Suara-suara hujan, permukaan cappucino yang mulai datar setelah sebelumnya beriak, bunyi denting piring dan sendok dari para pengunjung restoran, semuanya sangat terperhatikan dengan baik olehku yang sedang menunggu dalam ketenangan dan kegelisahan secara bersamaan. Aku tidak berani melirik jam dinding restoran, apalagi mengangkat tanganku dan melihat waktu yang ditunjukkan oleh jam tangan hitamku.
Aku sudah duduk di sini setengah jam lebih awal dari perjanjian. Dua puluh lima menit lebih kuhabiskan untuk menyaksikan bagaimana hari yang cerah secara tiba-tiba menjadi mendung, lalu gerimis mulai turun, dan sekarang mulai melebat secara perlahan. Cappucino di depanku baru diantar semenit yang lalu, ketika aku sadar mungkin sebentar lagi orang-orang yang kutunggu akan datang.
Kemudian...
"Assalamualaikum Zahra, sudah menunggu lama, ya?"
Aku menoleh dan tersenyum pada seorang wanita paruh baya berjilbab lebar yang entah kenapa tetap terlihat modis meskipun aku tau ia baru saja menembus hujan dari parkiran mobil ke dalam restoran. Ia pun duduk di hadapanku dengan anggunnya, lalu memesan minuman hangat pada pelayan yang lewat tak jauh dari kami.
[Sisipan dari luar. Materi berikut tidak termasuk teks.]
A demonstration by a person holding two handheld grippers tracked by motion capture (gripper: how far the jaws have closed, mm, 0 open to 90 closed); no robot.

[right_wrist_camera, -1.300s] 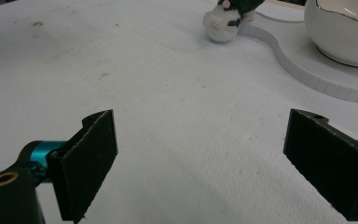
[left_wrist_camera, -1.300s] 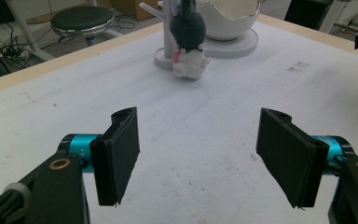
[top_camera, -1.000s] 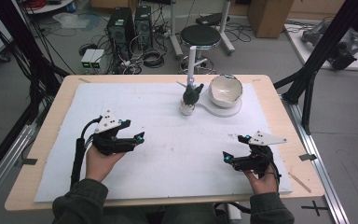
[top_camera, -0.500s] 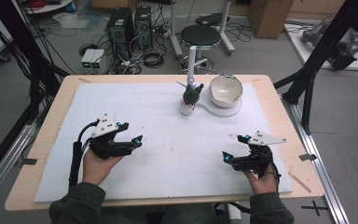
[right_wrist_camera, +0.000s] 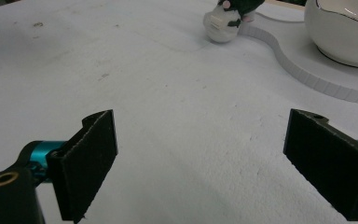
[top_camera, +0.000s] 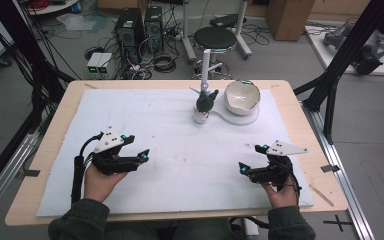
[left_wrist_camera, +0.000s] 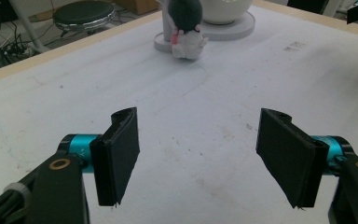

"Kalau pun saya menunggu, itu bukan karena Mbak. Padahal harinya sedang hujan, tapi Mbak datang tepat waktu." Ucapku setelah sebelumnya membalas pelan salamnya.
"Jadi, Zahra, sudah empat bulan," Mbak Fira, yang saat ini duduk di hadapanku, mencoba untuk memulai pembicaraan dengan kata-kata yang kuanggap sedikit keliru.
Pikiranku menerawang pada sesosok lelaki berpeci yang tersenyum tulus padaku, membuatku lupa akan bekas-bekas kecacatan pada sebagian wajahnya. Seorang lelaki yang bertekad membahagiakanku tanpa pernah banyak menuntut, yang dengan keberaniannya menemui ayahku dua tahun lalu untuk melamarku. Tempat berlabuhnya cinta dan pengabdianku, tapi empat bulan sudah ia mendahuluiku karena Tuhan lebih menginginkan untuk bertemu dengannya daripada denganku.
"Apa kau merasa sudah baikan untuk memulai hidup baru?" Mbak Fira bertanya padaku. Aku menghelas nafas. Sejujurnya, aku masih berduka. Aku masih belum bisa lepas dari kesedihan setelah Hasan suamiku meninggal dunia empat bulan yang lalu. Aku masih sering terbayang wajahnya, suara merdunya saat melantunkan firman Tuhan pun seolah masih menggema di telingaku. Aku merindukan merawatnya di atas kasur, membantunya berjalan dan menyuapinya makanan, rasanya sudah lama sekali aku tidak mendengarkan nasehat-nasehatnya yang ia ucapkan dengan lembut padaku.
"Hasan, sesuai namanya, adalah seorang lelaki yang baik. Lebih dari itu, ia adalah suami dan imam yang baik. Aku merasa beruntung pernah memilikinya," kataku sambil tersenyum pahit. Barusan adalah semacam pembelaanku di depan Mbak Fira, untuk memberitahunya bahwa sulit sekali menemukan seseorang yang seperti Hasan.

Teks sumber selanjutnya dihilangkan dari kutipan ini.